Yeah, Mary’s mad, y’all, and when Henry shows up to escort her to a meeting with a gaggle of ambassadors, Mary is reluctant but finally goes along with it. At least the court jester is around to lighten the mood.
Henry’s personal pick for Mary is Louis XII (William Norris), King of France, an affable tottering old guy who’s in a wee bit of denial about how advanced his years are. Naturally, Mary is aghast. She’s in love with Charles, who has been meeting with her secretly. It’s all very chaste, though, because Mary’s lady-in-waiting, Lady Jane Bolingbroke (Ruth Shepley) plays the lute while Charles and Mary dance.
Henry isn’t happy about Mary’s liasons, and wants Charles on a ship to New Spain immediately. He also sends his guards to Mary’s chamber to bring Mary to a proxy wedding. Mary feigns being indisposed, and shocks Henry and the assembled throng by being in her bed without a stitch on. She wiggles her bare toes and everyone gasps with horror. Henry is incensed. Mary throws a pillow at him.
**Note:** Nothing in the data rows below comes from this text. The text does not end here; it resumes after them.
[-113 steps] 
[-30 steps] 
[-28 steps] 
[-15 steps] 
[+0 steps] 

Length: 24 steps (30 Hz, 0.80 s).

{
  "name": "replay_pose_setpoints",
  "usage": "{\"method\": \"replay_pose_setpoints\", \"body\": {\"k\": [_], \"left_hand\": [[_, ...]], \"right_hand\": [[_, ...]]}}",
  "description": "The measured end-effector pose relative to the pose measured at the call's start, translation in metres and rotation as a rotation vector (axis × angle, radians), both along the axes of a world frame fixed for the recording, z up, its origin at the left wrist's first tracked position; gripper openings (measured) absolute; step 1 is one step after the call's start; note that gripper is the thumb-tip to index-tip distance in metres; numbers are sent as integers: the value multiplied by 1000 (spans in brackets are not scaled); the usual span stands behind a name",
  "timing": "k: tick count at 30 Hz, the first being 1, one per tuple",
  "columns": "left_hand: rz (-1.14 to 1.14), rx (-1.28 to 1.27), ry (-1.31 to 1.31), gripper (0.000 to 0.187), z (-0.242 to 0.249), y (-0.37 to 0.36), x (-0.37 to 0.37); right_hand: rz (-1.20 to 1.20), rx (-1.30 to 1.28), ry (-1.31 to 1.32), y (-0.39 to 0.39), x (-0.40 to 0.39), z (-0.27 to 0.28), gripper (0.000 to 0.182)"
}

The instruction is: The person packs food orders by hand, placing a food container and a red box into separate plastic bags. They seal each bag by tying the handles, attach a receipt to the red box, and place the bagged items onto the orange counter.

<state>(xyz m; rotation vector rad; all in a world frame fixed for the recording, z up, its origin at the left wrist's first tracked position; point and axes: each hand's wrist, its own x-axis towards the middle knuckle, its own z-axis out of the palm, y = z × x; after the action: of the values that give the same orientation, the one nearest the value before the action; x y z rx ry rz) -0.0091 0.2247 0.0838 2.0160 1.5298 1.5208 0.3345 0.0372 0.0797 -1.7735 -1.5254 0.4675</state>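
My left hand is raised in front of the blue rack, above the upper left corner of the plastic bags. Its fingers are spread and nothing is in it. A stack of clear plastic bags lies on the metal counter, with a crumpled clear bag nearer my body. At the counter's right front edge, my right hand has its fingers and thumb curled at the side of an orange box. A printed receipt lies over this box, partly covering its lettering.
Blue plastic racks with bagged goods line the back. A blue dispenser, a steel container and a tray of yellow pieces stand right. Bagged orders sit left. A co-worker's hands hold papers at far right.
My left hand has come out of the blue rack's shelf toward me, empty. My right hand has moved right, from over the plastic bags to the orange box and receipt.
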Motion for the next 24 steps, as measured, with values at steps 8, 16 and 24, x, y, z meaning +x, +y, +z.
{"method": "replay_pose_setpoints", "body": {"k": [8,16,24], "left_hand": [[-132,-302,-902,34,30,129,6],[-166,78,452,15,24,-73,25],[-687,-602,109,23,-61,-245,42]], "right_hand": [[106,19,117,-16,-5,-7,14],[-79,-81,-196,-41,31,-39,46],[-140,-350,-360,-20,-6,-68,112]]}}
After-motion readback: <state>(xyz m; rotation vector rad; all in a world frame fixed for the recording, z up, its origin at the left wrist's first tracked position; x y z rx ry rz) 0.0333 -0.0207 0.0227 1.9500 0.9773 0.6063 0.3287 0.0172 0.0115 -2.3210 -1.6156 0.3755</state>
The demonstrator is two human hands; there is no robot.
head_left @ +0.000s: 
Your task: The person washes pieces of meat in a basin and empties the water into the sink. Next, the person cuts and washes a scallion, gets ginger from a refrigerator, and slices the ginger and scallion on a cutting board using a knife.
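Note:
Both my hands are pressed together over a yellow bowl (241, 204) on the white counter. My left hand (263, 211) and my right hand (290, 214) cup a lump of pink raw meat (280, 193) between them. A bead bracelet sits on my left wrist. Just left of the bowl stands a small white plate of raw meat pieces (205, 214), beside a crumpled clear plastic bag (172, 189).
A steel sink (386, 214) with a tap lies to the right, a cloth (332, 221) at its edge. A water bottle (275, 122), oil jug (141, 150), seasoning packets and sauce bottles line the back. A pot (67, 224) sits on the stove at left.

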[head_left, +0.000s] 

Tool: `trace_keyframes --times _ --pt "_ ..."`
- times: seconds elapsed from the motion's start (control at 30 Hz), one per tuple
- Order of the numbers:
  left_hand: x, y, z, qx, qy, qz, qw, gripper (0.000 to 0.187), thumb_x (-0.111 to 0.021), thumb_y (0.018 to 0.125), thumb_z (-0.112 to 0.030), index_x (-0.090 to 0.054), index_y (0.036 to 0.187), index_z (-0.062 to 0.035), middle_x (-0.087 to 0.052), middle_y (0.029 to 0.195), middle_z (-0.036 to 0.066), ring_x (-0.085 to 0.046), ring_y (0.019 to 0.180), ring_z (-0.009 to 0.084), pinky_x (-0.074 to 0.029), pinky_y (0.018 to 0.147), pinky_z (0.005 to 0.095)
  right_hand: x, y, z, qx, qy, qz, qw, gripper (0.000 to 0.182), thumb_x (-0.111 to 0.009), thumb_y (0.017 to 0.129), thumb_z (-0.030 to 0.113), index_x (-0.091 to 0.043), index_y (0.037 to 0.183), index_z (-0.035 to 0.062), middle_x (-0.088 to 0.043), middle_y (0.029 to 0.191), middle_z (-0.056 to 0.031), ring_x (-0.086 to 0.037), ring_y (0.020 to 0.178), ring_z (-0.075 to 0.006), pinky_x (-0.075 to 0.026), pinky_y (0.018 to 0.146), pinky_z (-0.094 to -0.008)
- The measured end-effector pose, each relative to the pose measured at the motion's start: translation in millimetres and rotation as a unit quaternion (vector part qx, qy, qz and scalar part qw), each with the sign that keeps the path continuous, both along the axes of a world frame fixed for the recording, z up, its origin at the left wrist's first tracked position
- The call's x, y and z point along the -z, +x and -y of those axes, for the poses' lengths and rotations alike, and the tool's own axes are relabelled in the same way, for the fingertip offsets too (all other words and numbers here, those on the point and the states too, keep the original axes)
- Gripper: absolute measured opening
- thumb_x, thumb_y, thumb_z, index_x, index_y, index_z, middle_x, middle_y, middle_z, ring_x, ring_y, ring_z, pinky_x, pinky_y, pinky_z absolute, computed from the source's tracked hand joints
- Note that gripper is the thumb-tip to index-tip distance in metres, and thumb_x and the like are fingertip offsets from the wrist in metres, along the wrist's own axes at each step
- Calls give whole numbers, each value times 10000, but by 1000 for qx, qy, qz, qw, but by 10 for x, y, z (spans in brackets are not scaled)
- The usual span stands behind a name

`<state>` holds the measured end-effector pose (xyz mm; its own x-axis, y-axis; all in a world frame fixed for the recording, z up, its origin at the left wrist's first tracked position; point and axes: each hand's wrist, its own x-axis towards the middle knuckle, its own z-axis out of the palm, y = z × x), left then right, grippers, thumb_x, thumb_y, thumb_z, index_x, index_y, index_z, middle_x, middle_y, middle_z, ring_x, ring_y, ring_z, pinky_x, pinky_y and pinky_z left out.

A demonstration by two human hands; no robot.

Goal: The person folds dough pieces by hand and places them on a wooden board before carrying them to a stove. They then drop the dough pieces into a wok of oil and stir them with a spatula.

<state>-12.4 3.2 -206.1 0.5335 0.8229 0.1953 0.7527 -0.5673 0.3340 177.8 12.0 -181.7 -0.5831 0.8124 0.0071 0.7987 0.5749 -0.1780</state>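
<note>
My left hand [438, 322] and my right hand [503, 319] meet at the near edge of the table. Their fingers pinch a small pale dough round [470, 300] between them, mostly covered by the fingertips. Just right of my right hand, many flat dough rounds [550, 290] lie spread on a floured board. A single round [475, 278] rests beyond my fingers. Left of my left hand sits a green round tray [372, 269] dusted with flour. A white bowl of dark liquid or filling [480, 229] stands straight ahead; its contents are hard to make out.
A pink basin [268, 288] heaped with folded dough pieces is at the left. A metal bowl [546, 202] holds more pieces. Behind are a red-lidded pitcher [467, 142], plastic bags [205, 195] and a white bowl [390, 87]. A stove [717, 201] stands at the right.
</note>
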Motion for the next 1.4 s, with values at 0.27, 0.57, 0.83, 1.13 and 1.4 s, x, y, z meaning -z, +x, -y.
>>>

Charles and Mary, the latter of whom is disguised as a boy, sneak out of the castle, but they soon get caught and Charles is sentenced to death. His neck is literally on the chopping block when Henry promises to spare him if Mary marries Louis. Mary has her own card to play, though–she’ll marry Louis if Henry agrees to her picking her own second husband. Henry jumps at the deal, thinking he’s getting the better end of things.
Except he isn’t. Louis tries playing the part of the dashing youth, and gets out of bed against the doctor’s orders. He’s not even across the room before he collapses and has to be carried back to bed. Mary is distraught when he dies, not only because she didn’t hate Louis, but he was her only protection against Louis’ heir, Francis I (played by a very young William Powell). Francis is a creep who sneaks into Mary’s room though secret passages behind paintings. Fortunately, though, other forces are at work that will leave Francis standing on Mary’s balcony, shaking his fist in anger. Oh well.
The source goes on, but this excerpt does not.